3.3 PM2.5 background concentration in Hainan

Following the definitions for PM2.5 background concentration described in Section 2.4, we determined two types of PM2.5 background values for Hainan. One was calculated based on the average concentration across all grids within Hainan and another was derived from the average value of the 18 cities. As illustrated in Fig. 4(a), our analysis showed that the 18 cities-averaged PM2.5 background I, II, and III value were 6.9, 4.2, and 5.2 μg/m3, respectively. The corresponding values derived from the province grid-averaged were 6.7, 4.6, and 4.9 μg/m3.The annual PM2.5 background concentrations obtained using the 18 cities-averaged and the grid-averaged showed minor differences, despite evidently higher observed urban PM2.5 concentrations compared to suburban levels across Hainan at present. This occurred because after removing local anthropogenic emissions, the remaining sources exerted a similar influence on PM2.5 concentrations across urban, suburban, and rural areas of Hainan. Seasonal analysis demonstrated elevated PM2.5 background concentrations during spring, autumn, winter compared to summer. This seasonal variation was associated with the seasonal patterns of biogenic emissions and atmospheric dispersion conditions.

Additionally, we compared the current PM2.5 concentrations with the background values across 18 cities in Hainan (Fig. S3). After excluding local anthropogenic emissions within Hainan, the background PM2.5 concentrations in Hainan ranged from 2.6 to 9.4 μg/m3. After removing anthropogenic emissions from Hainan and the surrounding regions of Hainan, the background concentrations across the cities ranged between 1.9 and 7.3 μg/m3. Under the 2035 policy scenario for the surrounding regions combined with the removal of local Hainan anthropogenic emissions, the background values varied from 2.2 to 7.8 μg/m3. Compared to current levels, the background concentrations calculated using the three definitions decreased by 28.7%–71.8%. Notably, seven cities including Haikou, Sanya, Qionghai, Wanning, Tunchang, Chengmai, and Lingao, showed PM2.5 decreases exceeding 50%, demonstrating significant potential for anthropogenic emission reductions in these cities. Overall, Hainan’s relatively low PM2.5 background levels indicated its considerable remaining potential for anthropogenic emission reductions. Sustained efforts to further decrease PM2.5 concentrations could position Hainan to achieve world-leading air quality targets by 2035.
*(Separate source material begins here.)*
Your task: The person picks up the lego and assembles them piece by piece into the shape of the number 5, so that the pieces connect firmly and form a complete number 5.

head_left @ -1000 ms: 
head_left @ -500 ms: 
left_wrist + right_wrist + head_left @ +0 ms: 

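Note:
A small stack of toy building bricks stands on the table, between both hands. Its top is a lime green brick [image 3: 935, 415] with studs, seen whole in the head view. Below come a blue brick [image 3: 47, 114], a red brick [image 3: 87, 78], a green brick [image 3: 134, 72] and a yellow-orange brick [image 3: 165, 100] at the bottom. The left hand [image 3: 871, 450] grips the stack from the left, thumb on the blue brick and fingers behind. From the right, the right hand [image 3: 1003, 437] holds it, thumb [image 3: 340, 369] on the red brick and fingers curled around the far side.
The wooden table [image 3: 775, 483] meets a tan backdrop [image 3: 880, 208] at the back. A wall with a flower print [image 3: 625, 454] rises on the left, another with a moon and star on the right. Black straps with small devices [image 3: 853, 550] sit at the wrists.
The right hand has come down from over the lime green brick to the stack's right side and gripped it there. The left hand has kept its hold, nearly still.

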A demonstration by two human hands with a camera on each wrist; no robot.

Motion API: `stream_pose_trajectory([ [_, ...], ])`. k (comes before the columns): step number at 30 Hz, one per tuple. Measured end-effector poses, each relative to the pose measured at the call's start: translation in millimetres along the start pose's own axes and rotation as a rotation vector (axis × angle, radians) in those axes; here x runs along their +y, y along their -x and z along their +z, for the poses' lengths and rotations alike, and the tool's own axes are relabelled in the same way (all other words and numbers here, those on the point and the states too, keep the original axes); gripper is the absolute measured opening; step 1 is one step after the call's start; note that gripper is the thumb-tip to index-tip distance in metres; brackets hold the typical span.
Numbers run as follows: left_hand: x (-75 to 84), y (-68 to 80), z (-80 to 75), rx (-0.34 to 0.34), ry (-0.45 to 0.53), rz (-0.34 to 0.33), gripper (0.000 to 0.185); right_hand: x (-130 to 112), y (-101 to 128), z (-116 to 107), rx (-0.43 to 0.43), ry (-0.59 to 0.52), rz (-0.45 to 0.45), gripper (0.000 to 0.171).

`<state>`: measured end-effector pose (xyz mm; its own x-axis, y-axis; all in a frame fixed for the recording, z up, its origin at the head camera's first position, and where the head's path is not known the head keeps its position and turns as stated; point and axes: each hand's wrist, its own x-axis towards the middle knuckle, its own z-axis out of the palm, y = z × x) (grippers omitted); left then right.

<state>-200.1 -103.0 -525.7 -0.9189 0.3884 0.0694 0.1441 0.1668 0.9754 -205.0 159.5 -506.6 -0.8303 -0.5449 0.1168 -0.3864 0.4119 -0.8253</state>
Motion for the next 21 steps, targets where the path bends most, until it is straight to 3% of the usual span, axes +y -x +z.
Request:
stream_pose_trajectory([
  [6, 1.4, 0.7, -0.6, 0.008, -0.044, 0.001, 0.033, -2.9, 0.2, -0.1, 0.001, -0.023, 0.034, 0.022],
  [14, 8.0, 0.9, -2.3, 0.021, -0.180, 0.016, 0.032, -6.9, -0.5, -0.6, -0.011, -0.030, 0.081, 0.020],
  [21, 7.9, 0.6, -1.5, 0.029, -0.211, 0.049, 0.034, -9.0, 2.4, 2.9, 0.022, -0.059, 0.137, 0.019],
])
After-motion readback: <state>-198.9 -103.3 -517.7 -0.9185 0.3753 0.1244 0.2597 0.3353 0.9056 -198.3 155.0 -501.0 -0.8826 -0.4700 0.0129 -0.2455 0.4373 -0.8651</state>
Considering the influence of meteorological conditions on PM2.5 background values, we analyzed the PM2.5 background values in Hainan under the most favorable and least favorable meteorological years between 2014 and 2023. According to Section 2.5, 2019 served as the baseline simulation year and represented the most meteorologically unfavorable conditions, while 2020 was identified as the most favorable year. It should be noted that the PM2.5 background values analyzed here refer to PM2.5 concentrations after excluding local anthropogenic emissions in Hainan. The simulation analysis indicated that compared to the 2019 baseline, the favorable meteorological conditions in 2020 resulted in a reduction of 1.6 and 0.8 μg/m3 in the annual mean PM2.5 background value for the grid-averaged and the 18 cities-averaged, respectively (Fig. 5). Seasonally, the favorable meteorological conditions in 2020 resulted in an increase in PM2.5 background values during spring, while decreases during summer, autumn, and winter. Overall, accounting for meteorological variability, the PM2.5 background levels in other years in Hainan were likely lower than those derived from 2019. This implied greater potential for Hainan to reduce emissions in the future.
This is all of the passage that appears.